• **Work to complete**:
Give back the full listing, character for character, with no pictures.
------------------------------------------------------------------------
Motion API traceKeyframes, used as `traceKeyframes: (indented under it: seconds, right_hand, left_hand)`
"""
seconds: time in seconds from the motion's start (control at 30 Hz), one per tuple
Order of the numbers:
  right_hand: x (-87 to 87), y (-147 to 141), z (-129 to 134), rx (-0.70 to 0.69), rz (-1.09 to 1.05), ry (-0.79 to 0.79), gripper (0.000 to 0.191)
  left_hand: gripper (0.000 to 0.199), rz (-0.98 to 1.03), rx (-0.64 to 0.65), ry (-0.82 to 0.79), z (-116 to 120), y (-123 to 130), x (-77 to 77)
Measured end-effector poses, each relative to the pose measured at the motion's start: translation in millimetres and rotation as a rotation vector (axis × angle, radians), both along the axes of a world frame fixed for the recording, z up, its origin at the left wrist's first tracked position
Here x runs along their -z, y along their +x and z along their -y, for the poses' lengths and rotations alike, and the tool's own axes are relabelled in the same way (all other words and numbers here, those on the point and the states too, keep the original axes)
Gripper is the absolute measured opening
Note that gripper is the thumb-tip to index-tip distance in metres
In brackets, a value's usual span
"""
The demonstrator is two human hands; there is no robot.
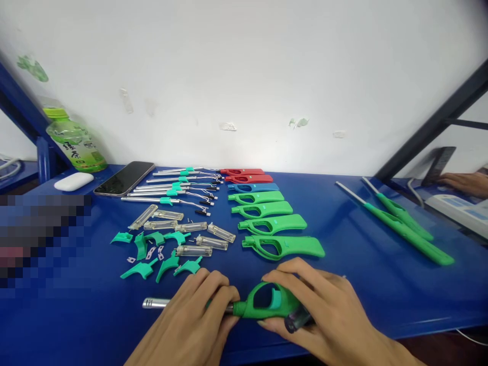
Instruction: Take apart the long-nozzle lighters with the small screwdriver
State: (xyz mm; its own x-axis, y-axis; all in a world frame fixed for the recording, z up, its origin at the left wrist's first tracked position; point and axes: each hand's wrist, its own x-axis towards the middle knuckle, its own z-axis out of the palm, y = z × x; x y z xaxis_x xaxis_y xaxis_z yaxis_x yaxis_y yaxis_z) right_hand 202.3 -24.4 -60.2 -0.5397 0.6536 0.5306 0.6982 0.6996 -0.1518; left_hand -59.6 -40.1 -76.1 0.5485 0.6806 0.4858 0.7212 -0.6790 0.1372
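Note:
A green lighter body (249, 309) with a teal trigger in its loop lies crosswise near the table's front edge. My left hand (200, 317) is closed around its metal tube (154, 303), whose slotted tip sticks out to the left. My right hand (324, 310) grips the handle end, fingers above and thumb below. A dark cylindrical piece (297, 320) shows under the right fingers; whether it is attached to something is hidden. Just beyond the hands are loose teal triggers (139, 270) and clear fuel tanks (193, 250).
Red, blue and green handle shells (285, 246) form a column, with metal tubes and wires (148, 200) to their left. Two assembled green lighters (415, 236) lie right. A phone (125, 179), white case (73, 181) and bottle (76, 142) stand back left. Another person's hand (465, 183) shows far right.

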Motion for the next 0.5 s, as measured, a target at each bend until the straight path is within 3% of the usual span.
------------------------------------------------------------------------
• **Answer to this problem**:
Motion API traceKeyframes, used as `traceKeyframes: (indented under it: seconds, right_hand, left_hand)`
"""
seconds: time in seconds from the motion's start (control at 30 Hz), one per tuple
Order of the numbers:
  right_hand: x (-87 to 87), y (-147 to 141), z (-129 to 134), rx (-0.70 to 0.69), rz (-1.09 to 1.05), ry (-0.79 to 0.79), gripper (0.000 to 0.191)
  left_hand: gripper (0.000 to 0.199), rz (-0.98 to 1.03), rx (-0.64 to 0.65), ry (-0.82 to 0.79), z (-116 to 120), y (-123 to 130), x (-77 to 77)
Measured end-effector poses, each relative to the pose measured at the motion's start: translation in millimetres and rotation as a rotation vector (axis × angle, radians), both along the axes of a world frame fixed for the recording, z up, its origin at the left wrist's first tracked position
Here x runs along their -z, y along their +x and z along their -y, for the poses' lengths and rotations alike, and the tool's own axes are relabelled in the same way (all other words and numbers here, those on the point and the states too, keep the original axes)
Gripper is the absolute measured opening
Note that gripper is the thumb-tip to index-tip distance in metres
In brackets, a value's usual span
"""
The demonstrator is two human hands; there is no robot.
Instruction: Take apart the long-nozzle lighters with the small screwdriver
State: (xyz mm; its own x-axis, y-axis; all in a world frame fixed for the recording, z up, its origin at the left wrist's first tracked position; point and axes: each hand's wrist, its own x-axis towards the middle knuckle, its own z-axis out of the palm, y = z × x; x y z xaxis_x xaxis_y xaxis_z yaxis_x yaxis_y yaxis_z) right_hand 202.3 -24.4 -60.2 -0.5397 0.6536 0.5306 0.6982 0.6996 -0.1518; left_hand -59.6 -40.1 -76.1 0.5485 0.6806 0.4858 0.7212 -0.6790 0.1372
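Note:
A green lighter body (249, 309) with a teal trigger in its loop lies crosswise near the table's front edge. My left hand (200, 317) is closed around its metal tube (154, 303), whose slotted tip sticks out to the left. My right hand (324, 310) grips the handle end, fingers above and thumb below. A dark cylindrical piece (297, 320) shows under the right fingers; whether it is attached to something is hidden. Just beyond the hands are loose teal triggers (139, 270) and clear fuel tanks (193, 250).
Red, blue and green handle shells (285, 246) form a column, with metal tubes and wires (148, 200) to their left. Two assembled green lighters (415, 236) lie right. A phone (125, 179), white case (73, 181) and bottle (76, 142) stand back left. Another person's hand (465, 183) shows far right.
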
Motion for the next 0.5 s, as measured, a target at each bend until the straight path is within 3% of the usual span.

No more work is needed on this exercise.